No Guilt: Most Cancer is Random

I see many patients with cancer, as well as family members of individuals with cancer, who spend a lot of time thinking about what they did wrong or what they could have done differently to not get the cancer.  This guilt, shame and blame makes it more difficult to deal with the day to day challenges of cancer treatment.  I hope that considering the results of this recent study will help each person with cancer who is blaming themselves to take a deep breath and a different, less negative perspective about their situation. 

There isn’t always a pronounced individual behavior to attribute to the cause of a certain kind of cancer. While the link between tobacco use and lung cancer is widely known, most cancer cases are not so straightforward.

Cancer can feel like the consequence of individual failures or indulgences in health, like failing to eat well or maintain a healthy body weight. However, a recent study conducted by the Howard Hughes Medical Institute has found that the majority of cancers are not due to individual faults, but that 66% of cancers occur randomly, therefore out of control of any preventable behaviors (1).


When DNA reproduces, the cells divide and can often make mistakes. These mistakes are usually parts of the DNA that are not critical. However, if cell reproduction includes one random mutation that results in a cancer driver gene, the consequence can be cancer (2).

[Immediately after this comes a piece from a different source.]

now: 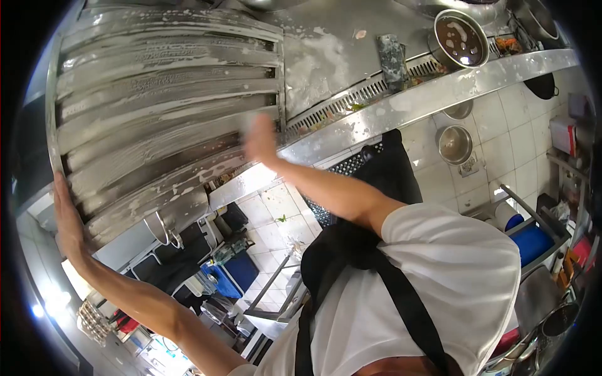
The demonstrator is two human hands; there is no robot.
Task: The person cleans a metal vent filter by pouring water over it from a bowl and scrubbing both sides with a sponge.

The study, which followed the relationship between the number of normal stem cell divisions and the risk of 17 cancer types in 69 countries, found that normal stem cell division is linked to cancer regardless of environmental factors (1). The results challenge the belief that cancer is caused by a combination of genetic and environmental factors. The study estimated that 22% of cancer is attributable to environmental factors such as lifestyle and nutritional choices, and that 5% of cancer is due to heredity. The exact percentages vary according to the type of cancer (1).

Relief from Guilt

Sometimes, in order to make sense of an illness, we might feel guilty or ashamed for our past health failures, believing that we are to blame or that we could have prevented and illness if we only did this or that. Therefore, we might attribute our indulgences as the cause of a stressful and scary time, fueling self-guilt and regret. However, this study shows that the majority of cancer cases are purely random, and therefore not to the fault of the individual.

This is especially true with childhood cancers. The study found that most childhood cancers are due to random cell mutations over environmental or genetic factors (1). Parents of children who have been diagnosed with cancer should understand that their child's condition is not a reflection of any failures as a parent.

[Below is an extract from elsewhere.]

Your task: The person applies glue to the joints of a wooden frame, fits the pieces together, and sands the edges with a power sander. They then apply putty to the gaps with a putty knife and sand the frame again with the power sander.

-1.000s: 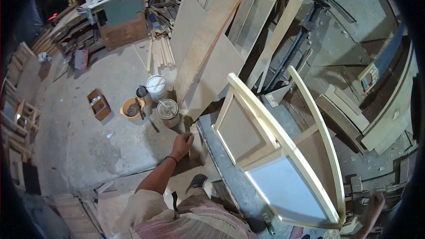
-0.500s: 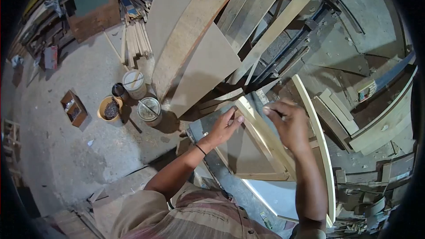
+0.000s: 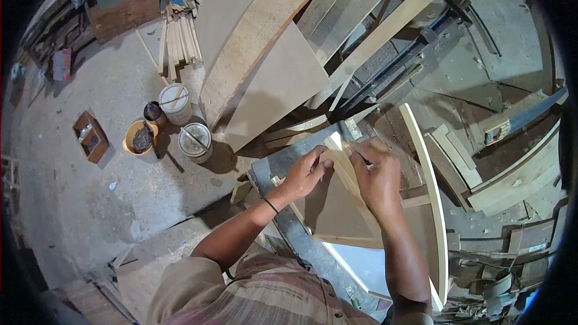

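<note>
Your left hand (image 3: 307, 171) and right hand (image 3: 374, 177) pinching the wooden frame's (image 3: 355, 189) top corner, frame on dark workbench (image 3: 283, 168), board-cluttered workshop, concrete floor (image 3: 90, 198).

A dark workbench (image 3: 283, 171) at centre frame carries a pale wooden frame (image 3: 355, 192). On the concrete floor (image 3: 90, 204) at left stand three buckets (image 3: 174, 103) and a small wooden box (image 3: 90, 136).
</note>
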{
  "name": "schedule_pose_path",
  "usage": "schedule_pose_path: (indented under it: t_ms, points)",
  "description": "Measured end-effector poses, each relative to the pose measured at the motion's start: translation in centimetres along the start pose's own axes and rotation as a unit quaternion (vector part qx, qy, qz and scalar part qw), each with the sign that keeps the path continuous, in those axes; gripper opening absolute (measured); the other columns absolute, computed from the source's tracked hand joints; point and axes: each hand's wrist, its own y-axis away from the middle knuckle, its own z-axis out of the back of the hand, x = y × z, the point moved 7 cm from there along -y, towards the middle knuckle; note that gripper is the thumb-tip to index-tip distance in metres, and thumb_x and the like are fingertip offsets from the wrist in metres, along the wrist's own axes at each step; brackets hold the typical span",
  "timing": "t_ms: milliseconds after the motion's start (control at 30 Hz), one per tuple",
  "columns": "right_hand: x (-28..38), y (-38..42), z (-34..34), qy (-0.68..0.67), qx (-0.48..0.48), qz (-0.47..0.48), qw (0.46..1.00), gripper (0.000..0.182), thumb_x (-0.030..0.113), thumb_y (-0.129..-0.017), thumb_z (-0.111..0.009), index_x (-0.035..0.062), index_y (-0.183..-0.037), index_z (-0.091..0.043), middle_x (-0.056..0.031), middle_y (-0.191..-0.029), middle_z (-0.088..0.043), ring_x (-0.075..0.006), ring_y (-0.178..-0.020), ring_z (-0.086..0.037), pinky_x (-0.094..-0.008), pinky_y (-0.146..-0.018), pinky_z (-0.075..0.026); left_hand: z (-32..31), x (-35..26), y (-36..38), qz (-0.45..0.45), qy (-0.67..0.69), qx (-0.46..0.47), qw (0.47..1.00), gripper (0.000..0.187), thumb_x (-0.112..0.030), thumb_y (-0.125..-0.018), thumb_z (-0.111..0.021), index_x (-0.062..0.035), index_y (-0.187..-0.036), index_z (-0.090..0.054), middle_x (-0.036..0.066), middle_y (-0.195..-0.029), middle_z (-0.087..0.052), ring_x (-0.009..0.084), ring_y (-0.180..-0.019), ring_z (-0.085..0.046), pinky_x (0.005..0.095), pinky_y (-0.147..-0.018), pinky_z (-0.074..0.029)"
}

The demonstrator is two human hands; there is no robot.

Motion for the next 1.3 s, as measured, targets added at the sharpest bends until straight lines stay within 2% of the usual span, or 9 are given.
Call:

Healthy Lifestyle Still Important

The flip side to this study is that we might feel out of control of our health, but this is not the case. The study finds that 22% of cancer cases are related to environmental and preventable causes (1). A healthy, balanced lifestyle is still important not only to prevent future health concerns, but also to enjoy the present to the fullest. Therefore, adhering to a balanced diet, getting adequate sleep and maintaining an exercise routine remain important pillars of health not only in the long term, but continue to be important in improving daily life.


While it is possible to reduce the risk of some cancers, it is important to understand that many cancers are the result of random mutations.